▶ [TRY IT]: The expected answer is a copy of every line in the listing that has the word "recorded".

*** GIVEN INFORMATION

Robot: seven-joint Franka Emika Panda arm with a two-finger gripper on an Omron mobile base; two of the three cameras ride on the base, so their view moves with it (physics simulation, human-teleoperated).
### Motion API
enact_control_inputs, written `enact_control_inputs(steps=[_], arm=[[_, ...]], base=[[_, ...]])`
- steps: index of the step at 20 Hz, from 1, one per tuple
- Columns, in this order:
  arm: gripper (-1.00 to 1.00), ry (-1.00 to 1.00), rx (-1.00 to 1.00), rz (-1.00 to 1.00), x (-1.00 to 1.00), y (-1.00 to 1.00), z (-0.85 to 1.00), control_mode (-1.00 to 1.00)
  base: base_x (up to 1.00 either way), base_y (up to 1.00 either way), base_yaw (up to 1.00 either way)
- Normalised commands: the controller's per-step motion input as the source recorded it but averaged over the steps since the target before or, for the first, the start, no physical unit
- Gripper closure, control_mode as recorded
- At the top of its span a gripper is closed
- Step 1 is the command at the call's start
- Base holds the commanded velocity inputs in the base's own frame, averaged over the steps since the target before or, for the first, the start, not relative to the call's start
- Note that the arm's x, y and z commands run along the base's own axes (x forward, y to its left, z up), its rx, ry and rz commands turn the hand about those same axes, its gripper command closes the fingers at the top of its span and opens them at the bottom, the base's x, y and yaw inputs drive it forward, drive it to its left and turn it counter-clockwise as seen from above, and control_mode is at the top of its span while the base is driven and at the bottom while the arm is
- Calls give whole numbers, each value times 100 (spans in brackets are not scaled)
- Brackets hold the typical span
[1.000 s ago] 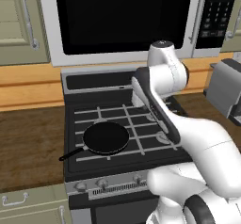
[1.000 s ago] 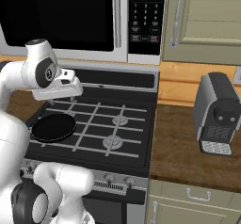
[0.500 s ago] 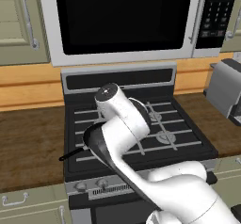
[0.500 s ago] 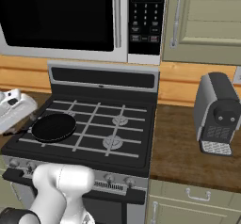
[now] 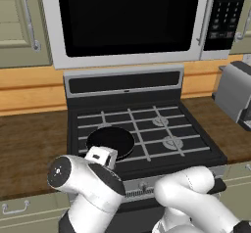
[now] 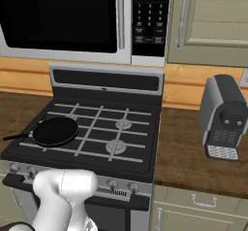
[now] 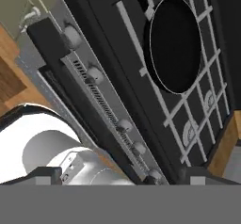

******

▶ [ANSWER SPACE]:
- Normalised commands: the controller's per-step motion input as the source recorded it but averaged over the steps since the target before or, for the first, the start, no physical unit
- Gripper closure, control_mode as recorded

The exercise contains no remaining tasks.